Table 5.1: SDRAM controller commands

# 5.2 SRAM Memory

The SRAM memory modules present in the *AvNet communications/memory Module* are two Cypress CY7C1041V33 [16]. The basic size of this chips is 256k x 16, but using two of them (sharing the address for both chips) allows the user to have a total of 1Mb (256k x 32 configuration).

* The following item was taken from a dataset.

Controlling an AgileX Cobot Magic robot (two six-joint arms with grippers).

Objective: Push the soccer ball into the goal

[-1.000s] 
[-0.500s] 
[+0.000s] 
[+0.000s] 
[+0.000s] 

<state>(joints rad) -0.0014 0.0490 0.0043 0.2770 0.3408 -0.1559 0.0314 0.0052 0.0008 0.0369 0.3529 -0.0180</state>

The module has the following signals:

- 18 bits wide address bus
- 32 (2 x 16) bits wide data bus
- active low Chip Enable ( $\overline{CE}$ )
- active low Write Enable ( $\overline{WE}$ )
- active low Output Enable ( $\overline{OE}$ )
- active low Byte High Enable ( $\overline{BHE}$ )
- active low Byte Low Enable  $(\overline{BLE})$
- 20 ns. reading and writing cycle

The chip can perform two tasks: read and write. For reading a certain position of the memory, the address must be placed in the address bus and then CE and OE must be set to low level while WE is set to high. To write something into a certain memory address, the data must be placed in the data bus and the address to write in the address bus, then CE and WE must be set to low while OE is set to high. Setting BLE and BHE to high or low level the user can control which bytes are read or written. As there are two memory chips, BLE and BHE of the first one will control byte 0 and 1 and BLE and BHE of the second chip will control bytes 2 and 3. All these four signals are merged in the controller in a 4 bit wide signal called  $\overline{SEL}$ .

# 5.3 Flash Memory

The Flash memory modules present in the *AvNet communications/memory Module* are two Intel E28F640J3 [11]. The basic size of this chips is 128Mb x 16, but using two of them (sharing the address for both chips) allows the user to have a total of 16MB (128Mb x 32 configuration).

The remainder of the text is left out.